In an effort to reduce the chances that serial sex offenders might commit crimes again, the Ministry of Justice is installing surveillance equipment at parolees' homes to monitor their conduct on a test basis, it was reported yesterday.
The Taoyuan District Prosecutors' Office installed surveillance cameras and telephones at the residences of two paroled sex offenders on Sept. 7. Cameras were installed in the living rooms and bedrooms, so that police can monitor the men's actions -- especially at night.
Officials believe that both men have a high potential for recidivism. The pair have a curfew, and they have to stay either in their living room or bedroom between 8pm and 7am, because most sexual crimes are committed at night.
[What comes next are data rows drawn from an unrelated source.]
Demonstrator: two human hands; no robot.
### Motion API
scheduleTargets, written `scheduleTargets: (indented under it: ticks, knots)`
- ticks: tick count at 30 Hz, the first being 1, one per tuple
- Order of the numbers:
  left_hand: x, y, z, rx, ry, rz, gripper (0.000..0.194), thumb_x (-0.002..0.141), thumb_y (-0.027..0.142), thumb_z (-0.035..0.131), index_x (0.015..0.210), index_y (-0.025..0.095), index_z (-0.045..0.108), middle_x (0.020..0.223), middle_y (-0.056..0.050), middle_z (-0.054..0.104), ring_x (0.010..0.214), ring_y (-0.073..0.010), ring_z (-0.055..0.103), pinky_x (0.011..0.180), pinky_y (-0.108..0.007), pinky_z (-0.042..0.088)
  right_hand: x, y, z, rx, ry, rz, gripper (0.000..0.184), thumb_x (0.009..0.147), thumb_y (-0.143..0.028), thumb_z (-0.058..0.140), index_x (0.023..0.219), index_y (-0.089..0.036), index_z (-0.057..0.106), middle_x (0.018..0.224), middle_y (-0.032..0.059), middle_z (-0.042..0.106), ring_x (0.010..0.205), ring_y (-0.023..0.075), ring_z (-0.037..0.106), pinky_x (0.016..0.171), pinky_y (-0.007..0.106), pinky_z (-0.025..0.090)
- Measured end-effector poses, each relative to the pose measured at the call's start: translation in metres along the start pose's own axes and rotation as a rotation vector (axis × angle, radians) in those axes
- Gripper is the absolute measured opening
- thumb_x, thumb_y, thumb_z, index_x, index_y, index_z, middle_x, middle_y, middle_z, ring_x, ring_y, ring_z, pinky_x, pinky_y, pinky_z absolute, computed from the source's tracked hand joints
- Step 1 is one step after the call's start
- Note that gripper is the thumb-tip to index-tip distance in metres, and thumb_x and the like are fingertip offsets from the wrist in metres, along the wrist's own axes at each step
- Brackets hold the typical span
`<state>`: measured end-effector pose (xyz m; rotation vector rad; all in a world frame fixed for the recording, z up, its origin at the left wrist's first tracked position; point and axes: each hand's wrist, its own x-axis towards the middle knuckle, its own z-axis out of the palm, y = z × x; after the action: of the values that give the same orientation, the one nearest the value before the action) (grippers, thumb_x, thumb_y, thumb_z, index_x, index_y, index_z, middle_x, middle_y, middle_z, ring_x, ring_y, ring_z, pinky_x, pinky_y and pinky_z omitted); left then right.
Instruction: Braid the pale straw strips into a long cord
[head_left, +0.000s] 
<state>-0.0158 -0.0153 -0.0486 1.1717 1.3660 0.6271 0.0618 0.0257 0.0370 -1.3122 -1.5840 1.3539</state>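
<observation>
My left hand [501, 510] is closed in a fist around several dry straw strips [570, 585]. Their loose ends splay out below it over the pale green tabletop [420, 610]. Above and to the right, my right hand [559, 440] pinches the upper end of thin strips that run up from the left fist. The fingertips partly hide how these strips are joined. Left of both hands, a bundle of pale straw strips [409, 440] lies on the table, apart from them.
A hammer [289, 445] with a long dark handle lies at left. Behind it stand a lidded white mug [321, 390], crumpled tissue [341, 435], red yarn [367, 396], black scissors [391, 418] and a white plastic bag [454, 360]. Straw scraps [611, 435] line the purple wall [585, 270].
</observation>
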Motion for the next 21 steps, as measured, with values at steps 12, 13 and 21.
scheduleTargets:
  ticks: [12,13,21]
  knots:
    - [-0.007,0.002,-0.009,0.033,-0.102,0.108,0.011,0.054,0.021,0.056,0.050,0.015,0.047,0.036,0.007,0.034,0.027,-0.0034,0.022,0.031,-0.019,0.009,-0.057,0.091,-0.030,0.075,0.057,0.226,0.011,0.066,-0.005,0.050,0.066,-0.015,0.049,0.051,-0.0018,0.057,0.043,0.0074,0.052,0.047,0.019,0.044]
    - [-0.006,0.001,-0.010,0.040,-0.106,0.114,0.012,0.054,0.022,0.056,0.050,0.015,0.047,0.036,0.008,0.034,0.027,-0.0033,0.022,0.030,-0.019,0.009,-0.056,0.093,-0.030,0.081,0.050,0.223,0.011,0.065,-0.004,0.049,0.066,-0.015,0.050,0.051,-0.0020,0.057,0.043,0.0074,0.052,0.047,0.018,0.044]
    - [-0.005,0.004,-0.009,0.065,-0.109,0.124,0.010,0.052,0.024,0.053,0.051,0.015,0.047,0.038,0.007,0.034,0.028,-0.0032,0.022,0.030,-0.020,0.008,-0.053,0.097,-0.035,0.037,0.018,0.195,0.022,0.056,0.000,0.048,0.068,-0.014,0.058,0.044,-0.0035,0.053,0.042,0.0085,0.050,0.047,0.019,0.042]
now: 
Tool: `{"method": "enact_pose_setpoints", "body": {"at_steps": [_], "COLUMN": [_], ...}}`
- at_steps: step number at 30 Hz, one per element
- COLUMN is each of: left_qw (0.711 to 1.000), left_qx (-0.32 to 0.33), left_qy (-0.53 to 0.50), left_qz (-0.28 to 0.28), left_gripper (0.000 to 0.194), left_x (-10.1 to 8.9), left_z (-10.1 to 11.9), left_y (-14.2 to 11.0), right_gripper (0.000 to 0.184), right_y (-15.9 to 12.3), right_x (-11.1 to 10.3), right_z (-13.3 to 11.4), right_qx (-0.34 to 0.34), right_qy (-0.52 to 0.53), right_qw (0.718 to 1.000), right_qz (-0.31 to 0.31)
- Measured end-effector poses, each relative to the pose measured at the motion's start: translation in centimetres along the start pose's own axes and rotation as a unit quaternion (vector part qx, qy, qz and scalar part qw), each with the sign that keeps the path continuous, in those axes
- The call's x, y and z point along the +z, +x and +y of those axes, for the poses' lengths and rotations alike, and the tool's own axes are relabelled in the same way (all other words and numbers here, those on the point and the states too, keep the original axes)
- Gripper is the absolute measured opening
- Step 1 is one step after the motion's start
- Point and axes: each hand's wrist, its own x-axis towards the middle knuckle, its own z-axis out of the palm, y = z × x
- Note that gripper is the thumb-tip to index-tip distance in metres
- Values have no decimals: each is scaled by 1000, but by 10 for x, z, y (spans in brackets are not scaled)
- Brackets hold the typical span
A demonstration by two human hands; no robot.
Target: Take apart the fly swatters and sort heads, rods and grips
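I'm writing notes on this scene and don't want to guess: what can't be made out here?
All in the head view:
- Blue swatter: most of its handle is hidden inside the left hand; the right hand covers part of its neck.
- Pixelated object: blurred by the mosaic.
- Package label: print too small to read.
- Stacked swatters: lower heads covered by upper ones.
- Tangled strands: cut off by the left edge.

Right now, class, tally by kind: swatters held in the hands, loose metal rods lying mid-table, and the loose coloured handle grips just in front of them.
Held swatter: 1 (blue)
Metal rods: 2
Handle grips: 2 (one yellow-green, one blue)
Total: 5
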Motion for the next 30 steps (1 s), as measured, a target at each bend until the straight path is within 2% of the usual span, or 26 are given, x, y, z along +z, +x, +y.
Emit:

However, they are free to leave their homes at other times.
They are also not allowed to go to the bathroom for more than 10 minutes at a time.
The judicial police of the prosecutors' office are responsible for monitoring the two men.
If they cannot see the two offenders from their monitors, officers must telephone the men and tell them to stand in front of one of the cameras.
If a parolee leaves his house after curfew, he has to immediately inform the local sexual crime prevention center and the local police station. Police officers must then inspect the parolee's home.
According to prosecutors, since those being monitored are on probation, it is the prosecutors' office's responsibility to watch over them, so the ministry's new method does not violate their human rights.
The ministry is also planning to purchase electronic shackles to use on offenders with a high potential for recidivism.
Officials say such equipment is a more efficient way of monitoring parolees.